|

|
BILL LOCKYER
Attorney General of the State of California
RICHARD M. FRANK
Chief Assistant Attorney General
THEODORA BERGER
Senior Assistant Attorney General
MATTHEW RODRIGUEZ
Senior Assistant Attorney General
MATTHEW F. LINTNER (S.B. # 150926)
Deputy Attorney General
1515 Clay Street, Suite 2000
Oakland, CA 94612
Telephone: (510) 622-2100
Fax: (510) 622-2270
Attorneys for Amicus Curiae
PEOPLE OF THE STATE OF CALIFORNIA
SUPERIOR COURT OF THE STATE OF
CALIFORNIA FOR THE COUNTY OF MONTEREY
|
CITY OF MARINA,
Plaintiff,
vs.
ARMSTRONG RANCH PROPERTY OWNERS; GIBSON
SPENO LLC- MARINA; RMC LONESTAR; LANDWATCH
MONTEREY COUNTY; and DOES 1 through 20,
inclusive,
Defendants.
|
Case No.

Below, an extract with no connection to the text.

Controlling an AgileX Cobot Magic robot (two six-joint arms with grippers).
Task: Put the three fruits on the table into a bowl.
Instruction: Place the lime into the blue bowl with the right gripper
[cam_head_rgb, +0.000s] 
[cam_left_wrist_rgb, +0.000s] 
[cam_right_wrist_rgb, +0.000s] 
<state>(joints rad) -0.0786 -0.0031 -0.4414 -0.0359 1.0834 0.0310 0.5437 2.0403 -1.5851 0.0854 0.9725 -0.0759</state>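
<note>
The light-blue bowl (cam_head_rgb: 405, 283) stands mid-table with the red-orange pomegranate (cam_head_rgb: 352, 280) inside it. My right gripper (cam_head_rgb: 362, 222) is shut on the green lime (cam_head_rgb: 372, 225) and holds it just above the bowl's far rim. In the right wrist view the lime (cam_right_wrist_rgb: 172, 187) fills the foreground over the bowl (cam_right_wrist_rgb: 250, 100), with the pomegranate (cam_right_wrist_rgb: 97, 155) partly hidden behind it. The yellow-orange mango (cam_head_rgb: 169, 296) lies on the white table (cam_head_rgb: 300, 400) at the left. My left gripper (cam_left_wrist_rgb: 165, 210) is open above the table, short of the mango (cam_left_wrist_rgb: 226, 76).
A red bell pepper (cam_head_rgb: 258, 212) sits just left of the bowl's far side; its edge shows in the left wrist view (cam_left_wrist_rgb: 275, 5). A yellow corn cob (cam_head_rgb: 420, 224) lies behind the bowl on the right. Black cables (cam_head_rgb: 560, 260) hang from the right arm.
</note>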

M 52386
MEMORANDUM OF POINTS AND AUTHORITIES OF
AMICUS CURIAE THE PEOPLE OF THE STATE OF
CALIFORNIA IN SUPPORT OF DEFENDANT
LANDWATCH MONTEREY COUNTY
Date: May 18, 2001
Time: 9:00 a.m.
Dept.: 17
Honorable Michael S. Fields
Action Filed: February 1, 2001
|
|
AND RELATED CROSS-CLAIMS AND
CROSS-PETITIONS.
|
|
INTRODUCTION
The People of the State of California, by and
through Bill Lockyer, Attorney General, submit this
brief as amicus curiae because this case raises
issues of great concern to the People. At the heart
of this lawsuit lie questions about how a local
government is to give effect to an initiative after
that initiative measure is duly adopted. The
resolution of such questions will affect whether
citizens can meaningfully use their reserved power
of initiative, one of the rights central to the
constitutional scheme of this State.
Once an initiative is adopted by a vote of the
citizenry, it is the law of that jurisdiction, and
a failure to give effect to that law is a failure
to give effect to the power of initiative. Thus,
once Measure E was enacted into law, it was not the
role of the City to challenge that measure in
court. The City's proper role would be to defend
the measure in court against any challenge filed,
as would be the case with any other city ordinance.
Here, however, the City, asserting it was unsure of
the validity of the measure, filed a declaratory
relief action against LandWatch Monterey County
("LandWatch") simply because LandWatch was involved
in a successful campaign for passage of Measure E.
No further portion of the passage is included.